And it’s true that AMAs can achieve improved efficiencies, including making it relatively easy for packers to coordinate deliveries of their cattle supply needs.

One must also acknowledge that AMAs do allow packers to specify production practices and can incentivize producers to strive for high quality.

Now, while conceding there can be some benefits from AMAs, and just for fun, let’s throw in another example that may help drive home a point.

One can legitimately argue, and some do, that allowing a corporation under the thumb of the Chinese Communist Party to acquire the largest pork producing company in the United States – which is Chinese-owned Smithfield Farms, is beneficial because it brings new investments into the U.S. economy.
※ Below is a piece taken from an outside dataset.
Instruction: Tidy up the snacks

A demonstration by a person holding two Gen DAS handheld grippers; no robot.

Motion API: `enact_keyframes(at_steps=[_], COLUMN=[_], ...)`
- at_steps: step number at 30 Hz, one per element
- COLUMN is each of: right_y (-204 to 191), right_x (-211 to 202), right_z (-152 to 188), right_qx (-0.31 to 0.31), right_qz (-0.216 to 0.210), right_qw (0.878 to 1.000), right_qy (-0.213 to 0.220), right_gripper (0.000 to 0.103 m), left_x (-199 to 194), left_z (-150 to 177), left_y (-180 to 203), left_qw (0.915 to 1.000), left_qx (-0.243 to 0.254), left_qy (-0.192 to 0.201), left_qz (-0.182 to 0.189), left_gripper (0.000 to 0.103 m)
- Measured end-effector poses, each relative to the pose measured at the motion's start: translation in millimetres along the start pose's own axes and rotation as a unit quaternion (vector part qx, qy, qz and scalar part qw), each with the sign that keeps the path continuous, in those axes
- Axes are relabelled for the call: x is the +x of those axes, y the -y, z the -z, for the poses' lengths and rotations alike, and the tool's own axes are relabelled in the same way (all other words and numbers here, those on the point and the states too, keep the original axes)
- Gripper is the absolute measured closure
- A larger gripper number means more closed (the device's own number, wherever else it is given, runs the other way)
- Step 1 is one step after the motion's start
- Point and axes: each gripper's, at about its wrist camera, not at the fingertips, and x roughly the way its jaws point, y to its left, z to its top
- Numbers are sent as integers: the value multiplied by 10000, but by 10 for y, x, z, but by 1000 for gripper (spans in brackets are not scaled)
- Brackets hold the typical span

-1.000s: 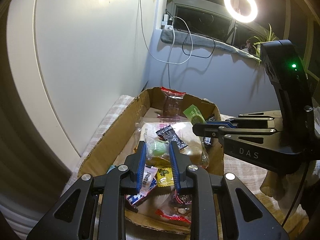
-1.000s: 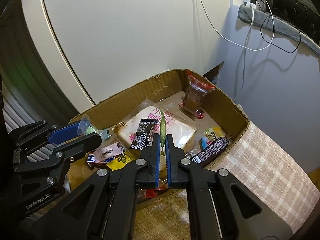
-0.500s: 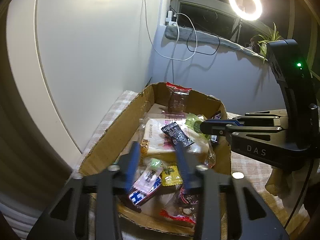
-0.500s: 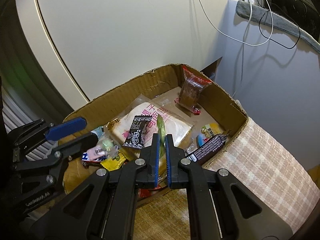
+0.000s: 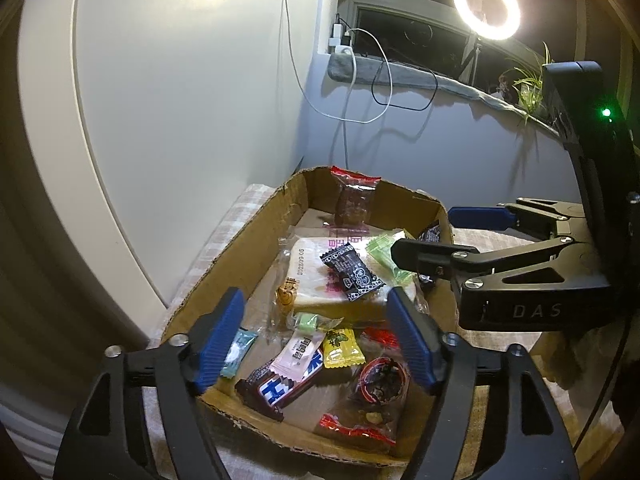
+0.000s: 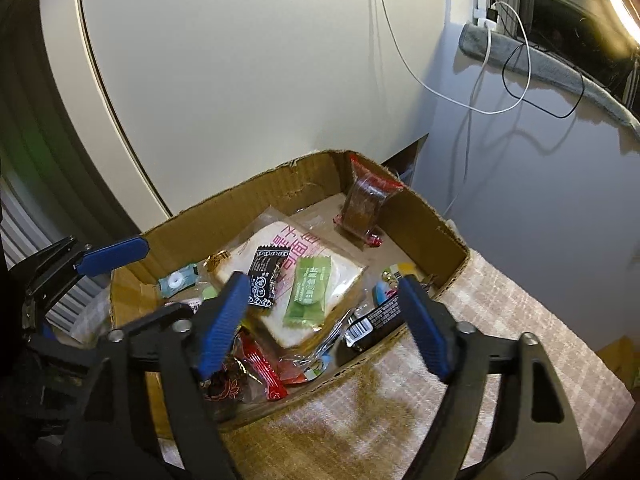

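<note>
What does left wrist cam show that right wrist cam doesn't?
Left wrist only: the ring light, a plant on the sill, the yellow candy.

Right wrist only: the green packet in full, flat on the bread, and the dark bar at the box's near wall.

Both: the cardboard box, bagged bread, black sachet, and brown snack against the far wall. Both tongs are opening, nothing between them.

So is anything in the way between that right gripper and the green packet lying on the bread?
Nothing visible does. The green packet lies on top of the bagged bread in the cardboard box, uncovered, with the right gripper above it, its jaws opening and empty. A black packet lies beside it, apart.
</note>
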Motion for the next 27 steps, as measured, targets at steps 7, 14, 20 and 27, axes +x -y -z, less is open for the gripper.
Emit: enact_keyframes(at_steps=[7, 14, 20, 27], right_y=[9, 29, 14, -66], right_x=[-70, -192, -342, -566], right_z=[1, 35, 72, 138], right_qx=[55, 149, 186, 154], right_qz=[109, 133, 168, 256], right_qw=[9999, 9996, 9989, 9975], right_qy=[98, 207, 396, 642], right_gripper=[15, 14, 6, 6], left_x=[-43, -122, -219, -372], left_z=[-9, -15, -8, 46], left_y=[-2, 12, 37, 88], left_qw=[10000, 9999, 9997, 9992], left_qx=[-25, -32, -35, -50], left_qy=[48, 134, 236, 360], left_qz=[-55, -83, -110, -163], left_gripper=[23, 23, 23, 23])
The same can be said for the Brazilian beef packers that control just under half of the fed beef in the United States.

The point is this: Those arguments made by those meatpacker-oriented economists apply equally well to, if they’re not specifically designed for, the production of widgets.

But beef production, a critically important food and nutrition source for all Americans, is inherently and profoundly different than widget production.

Unlike widget production, the beef supply chain includes hundreds of thousands of American cattle farmers and ranchers whose cattle operations are the economic cornerstones of communities all across rural America.

Unlike widget production, nearly every American depends on an abundant, affordable, wholesome, and uninterrupted supply of beef, and nearly every day.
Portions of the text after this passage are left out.